### Required work:
Please reproduce each line of the data below exactly as shown.

### Entries taken from a collection:
==============================

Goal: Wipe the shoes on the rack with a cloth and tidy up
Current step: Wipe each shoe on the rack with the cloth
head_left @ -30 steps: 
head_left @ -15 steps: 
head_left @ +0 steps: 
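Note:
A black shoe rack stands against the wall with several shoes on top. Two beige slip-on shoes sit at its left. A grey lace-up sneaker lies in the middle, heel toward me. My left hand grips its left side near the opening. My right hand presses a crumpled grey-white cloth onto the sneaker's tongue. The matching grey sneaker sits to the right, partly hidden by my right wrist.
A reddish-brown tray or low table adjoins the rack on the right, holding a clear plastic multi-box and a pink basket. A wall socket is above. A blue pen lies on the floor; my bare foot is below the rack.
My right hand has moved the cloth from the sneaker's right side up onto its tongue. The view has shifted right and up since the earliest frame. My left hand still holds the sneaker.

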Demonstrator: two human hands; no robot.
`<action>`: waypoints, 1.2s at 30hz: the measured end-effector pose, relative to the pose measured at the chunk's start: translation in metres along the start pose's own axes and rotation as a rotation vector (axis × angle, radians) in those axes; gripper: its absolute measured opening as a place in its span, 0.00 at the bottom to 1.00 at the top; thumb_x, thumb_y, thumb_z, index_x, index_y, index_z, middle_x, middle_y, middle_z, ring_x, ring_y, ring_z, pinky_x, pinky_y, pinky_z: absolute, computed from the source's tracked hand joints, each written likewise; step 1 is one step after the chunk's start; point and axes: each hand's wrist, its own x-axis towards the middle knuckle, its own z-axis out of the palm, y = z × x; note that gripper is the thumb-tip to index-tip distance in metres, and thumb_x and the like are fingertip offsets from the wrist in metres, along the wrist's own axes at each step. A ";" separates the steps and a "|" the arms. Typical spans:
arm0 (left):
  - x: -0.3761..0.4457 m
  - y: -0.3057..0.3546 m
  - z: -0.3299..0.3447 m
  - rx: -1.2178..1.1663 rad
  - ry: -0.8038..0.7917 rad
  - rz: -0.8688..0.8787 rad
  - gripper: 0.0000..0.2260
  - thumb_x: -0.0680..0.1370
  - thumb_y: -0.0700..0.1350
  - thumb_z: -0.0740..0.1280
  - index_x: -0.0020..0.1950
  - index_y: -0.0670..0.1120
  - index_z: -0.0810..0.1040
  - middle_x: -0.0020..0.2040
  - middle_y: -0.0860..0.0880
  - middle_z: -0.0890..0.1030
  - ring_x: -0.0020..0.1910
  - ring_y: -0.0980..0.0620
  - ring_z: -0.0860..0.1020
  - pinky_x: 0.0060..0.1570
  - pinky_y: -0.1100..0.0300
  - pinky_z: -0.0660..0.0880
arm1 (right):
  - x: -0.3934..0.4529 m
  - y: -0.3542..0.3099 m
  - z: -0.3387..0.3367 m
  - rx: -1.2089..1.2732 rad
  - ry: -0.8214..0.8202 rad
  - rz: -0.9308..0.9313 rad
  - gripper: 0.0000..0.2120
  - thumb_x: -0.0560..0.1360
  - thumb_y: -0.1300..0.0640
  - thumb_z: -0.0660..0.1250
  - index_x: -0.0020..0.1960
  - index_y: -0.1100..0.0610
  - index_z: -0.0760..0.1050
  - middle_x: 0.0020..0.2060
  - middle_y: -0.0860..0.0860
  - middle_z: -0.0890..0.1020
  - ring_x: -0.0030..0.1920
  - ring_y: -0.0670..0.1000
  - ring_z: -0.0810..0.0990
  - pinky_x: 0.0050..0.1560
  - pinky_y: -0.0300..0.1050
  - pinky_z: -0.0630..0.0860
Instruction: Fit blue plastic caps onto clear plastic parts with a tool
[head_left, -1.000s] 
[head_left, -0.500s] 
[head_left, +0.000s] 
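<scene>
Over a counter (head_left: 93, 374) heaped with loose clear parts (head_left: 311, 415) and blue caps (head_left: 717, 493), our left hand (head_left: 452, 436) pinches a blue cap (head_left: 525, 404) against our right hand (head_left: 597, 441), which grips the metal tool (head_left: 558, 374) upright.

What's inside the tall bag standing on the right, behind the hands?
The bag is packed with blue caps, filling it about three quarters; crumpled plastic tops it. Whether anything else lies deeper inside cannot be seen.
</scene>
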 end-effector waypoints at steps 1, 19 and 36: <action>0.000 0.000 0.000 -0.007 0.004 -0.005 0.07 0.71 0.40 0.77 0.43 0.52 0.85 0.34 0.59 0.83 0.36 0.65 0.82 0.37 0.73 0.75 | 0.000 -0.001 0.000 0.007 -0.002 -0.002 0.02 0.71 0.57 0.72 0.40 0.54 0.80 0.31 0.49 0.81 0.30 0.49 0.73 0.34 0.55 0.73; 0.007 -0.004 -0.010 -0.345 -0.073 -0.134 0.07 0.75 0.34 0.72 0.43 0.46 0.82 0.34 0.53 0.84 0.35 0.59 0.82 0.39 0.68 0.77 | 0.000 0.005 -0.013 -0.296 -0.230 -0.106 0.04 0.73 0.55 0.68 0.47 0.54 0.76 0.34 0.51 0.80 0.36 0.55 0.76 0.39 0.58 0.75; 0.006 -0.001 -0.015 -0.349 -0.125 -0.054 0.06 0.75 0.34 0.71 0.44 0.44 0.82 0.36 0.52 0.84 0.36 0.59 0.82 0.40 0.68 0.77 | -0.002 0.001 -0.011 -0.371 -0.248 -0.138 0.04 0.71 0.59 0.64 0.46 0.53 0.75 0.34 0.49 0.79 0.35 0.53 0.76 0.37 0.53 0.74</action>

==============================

### Solution to this exercise:
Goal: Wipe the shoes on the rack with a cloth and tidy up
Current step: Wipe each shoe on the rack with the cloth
head_left @ -30 steps: 
head_left @ -15 steps: 
head_left @ +0 steps: 
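Note:
A black shoe rack stands against the wall with several shoes on top. Two beige slip-on shoes sit at its left. A grey lace-up sneaker lies in the middle, heel toward me. My left hand grips its left side near the opening. My right hand presses a crumpled grey-white cloth onto the sneaker's tongue. The matching grey sneaker sits to the right, partly hidden by my right wrist.
A reddish-brown tray or low table adjoins the rack on the right, holding a clear plastic multi-box and a pink basket. A wall socket is above. A blue pen lies on the floor; my bare foot is below the rack.
My right hand has moved the cloth from the sneaker's right side up onto its tongue. The view has shifted right and up since the earliest frame. My left hand still holds the sneaker.
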
Demonstrator: two human hands; no robot.
`<action>`: waypoints, 1.2s at 30hz: the measured end-effector pose, relative to the pose measured at the chunk's start: translation in metres along the start pose's own axes and rotation as a rotation vector (axis × angle, radians) in those axes; gripper: its absolute measured opening as a place in its span, 0.00 at the bottom to 1.00 at the top; thumb_x, thumb_y, thumb_z, index_x, index_y, index_z, middle_x, middle_y, middle_z, ring_x, ring_y, ring_z, pinky_x, pinky_y, pinky_z: absolute, computed from the source's tracked hand joints, each written likewise; step 1 is one step after the chunk's start; point and axes: each hand's wrist, its own x-axis towards the middle knuckle, its own z-axis out of the palm, y = z × x; note that gripper is the thumb-tip to index-tip distance in metres, and thumb_x and the like are fingertip offsets from the wrist in metres, along the wrist's own axes at each step. A ";" separates the steps and a "|" the arms. Typical spans:
arm0 (left):
  - x: -0.3761..0.4457 m
  - y: -0.3057..0.3546 m
  - z: -0.3299..0.3447 m
  - rx: -1.2178..1.1663 rad
  - ry: -0.8038..0.7917 rad
  - rz: -0.8688..0.8787 rad
  - gripper: 0.0000..0.2260
  - thumb_x: -0.0680..0.1370
  - thumb_y: -0.0700..0.1350
  - thumb_z: -0.0740..0.1280
  - index_x: -0.0020..0.1950
  - index_y: -0.0670..0.1120
  - index_z: -0.0810..0.1040
  - middle_x: -0.0020..0.2040
  - middle_y: -0.0860..0.0880
  - middle_z: -0.0890..0.1030
  - ring_x: -0.0020..0.1910
  - ring_y: -0.0980..0.0620
  - ring_z: -0.0860..0.1020
  - pinky_x: 0.0060..0.1570
  - pinky_y: -0.1100..0.0300
  - pinky_z: -0.0660..0.0880
arm1 (right):
  - x: -0.3934..0.4529 m
  - y: -0.3542..0.3099 m
  - z: -0.3387..0.3367 m
  - rx: -1.2089..1.2732 rad
  - ry: -0.8214..0.8202 rad
  - rz: -0.9308..0.9313 rad
  - gripper: 0.0000..0.2120
  - thumb_x: -0.0560..0.1360
  - thumb_y: -0.1300..0.0640
  - thumb_z: -0.0660..0.1250
  - index_x: -0.0020..0.1960
  - index_y: -0.1100..0.0610
  - index_z: -0.0760..0.1050
  - middle_x: 0.0020..0.2060
  - middle_y: -0.0860..0.0860
  - middle_z: -0.0890..0.1020
  - ring_x: -0.0030..0.1920
  - ring_y: -0.0670..0.1000
  - ring_z: -0.0810..0.0990
  - pinky_x: 0.0050..0.1560
  - pinky_y: -0.0300..0.1050
  - pinky_z: -0.0630..0.0860
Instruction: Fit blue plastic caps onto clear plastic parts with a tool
[head_left, -1.000s] 
[head_left, -0.500s] 
[head_left, +0.000s] 
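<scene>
Over a counter (head_left: 93, 374) heaped with loose clear parts (head_left: 311, 415) and blue caps (head_left: 717, 493), our left hand (head_left: 452, 436) pinches a blue cap (head_left: 525, 404) against our right hand (head_left: 597, 441), which grips the metal tool (head_left: 558, 374) upright.

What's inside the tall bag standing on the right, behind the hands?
The bag is packed with blue caps, filling it about three quarters; crumpled plastic tops it. Whether anything else lies deeper inside cannot be seen.
</scene>
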 end-effector waypoints at steps 1, 19 and 36: <action>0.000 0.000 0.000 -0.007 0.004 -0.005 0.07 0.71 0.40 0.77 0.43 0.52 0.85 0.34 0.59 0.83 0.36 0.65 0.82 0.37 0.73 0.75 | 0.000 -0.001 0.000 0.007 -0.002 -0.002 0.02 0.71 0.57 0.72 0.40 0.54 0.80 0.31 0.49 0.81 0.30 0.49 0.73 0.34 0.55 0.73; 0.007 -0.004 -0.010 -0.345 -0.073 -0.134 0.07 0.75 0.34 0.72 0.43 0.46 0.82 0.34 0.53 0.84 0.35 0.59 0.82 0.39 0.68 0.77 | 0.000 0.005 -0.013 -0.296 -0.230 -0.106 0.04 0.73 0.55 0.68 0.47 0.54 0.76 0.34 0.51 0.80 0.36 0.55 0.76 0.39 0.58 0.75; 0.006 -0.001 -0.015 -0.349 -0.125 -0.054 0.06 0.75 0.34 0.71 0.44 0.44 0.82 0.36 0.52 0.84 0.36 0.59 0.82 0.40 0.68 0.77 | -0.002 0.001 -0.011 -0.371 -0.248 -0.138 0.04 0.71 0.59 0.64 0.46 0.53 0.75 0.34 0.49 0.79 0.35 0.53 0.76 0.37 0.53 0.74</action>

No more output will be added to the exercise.